» **Your task**
Produce a character-for-character copy of the data below.

» **Exercise data**
***
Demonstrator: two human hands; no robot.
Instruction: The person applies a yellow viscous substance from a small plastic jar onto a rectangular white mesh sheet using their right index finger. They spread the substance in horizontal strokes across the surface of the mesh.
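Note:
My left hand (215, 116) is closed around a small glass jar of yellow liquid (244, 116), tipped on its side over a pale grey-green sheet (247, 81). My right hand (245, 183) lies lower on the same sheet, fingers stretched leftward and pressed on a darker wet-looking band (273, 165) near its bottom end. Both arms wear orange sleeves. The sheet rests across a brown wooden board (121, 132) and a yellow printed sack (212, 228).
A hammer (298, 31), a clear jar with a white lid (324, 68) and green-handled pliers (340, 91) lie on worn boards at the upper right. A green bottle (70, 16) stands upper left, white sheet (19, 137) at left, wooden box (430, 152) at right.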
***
» **Response below**
Demonstrator: two human hands; no robot.
Instruction: The person applies a yellow viscous substance from a small plastic jar onto a rectangular white mesh sheet using their right index finger. They spread the substance in horizontal strokes across the surface of the mesh.
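Note:
My left hand (215, 116) is closed around a small glass jar of yellow liquid (244, 116), tipped on its side over a pale grey-green sheet (247, 81). My right hand (245, 183) lies lower on the same sheet, fingers stretched leftward and pressed on a darker wet-looking band (273, 165) near its bottom end. Both arms wear orange sleeves. The sheet rests across a brown wooden board (121, 132) and a yellow printed sack (212, 228).
A hammer (298, 31), a clear jar with a white lid (324, 68) and green-handled pliers (340, 91) lie on worn boards at the upper right. A green bottle (70, 16) stands upper left, white sheet (19, 137) at left, wooden box (430, 152) at right.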

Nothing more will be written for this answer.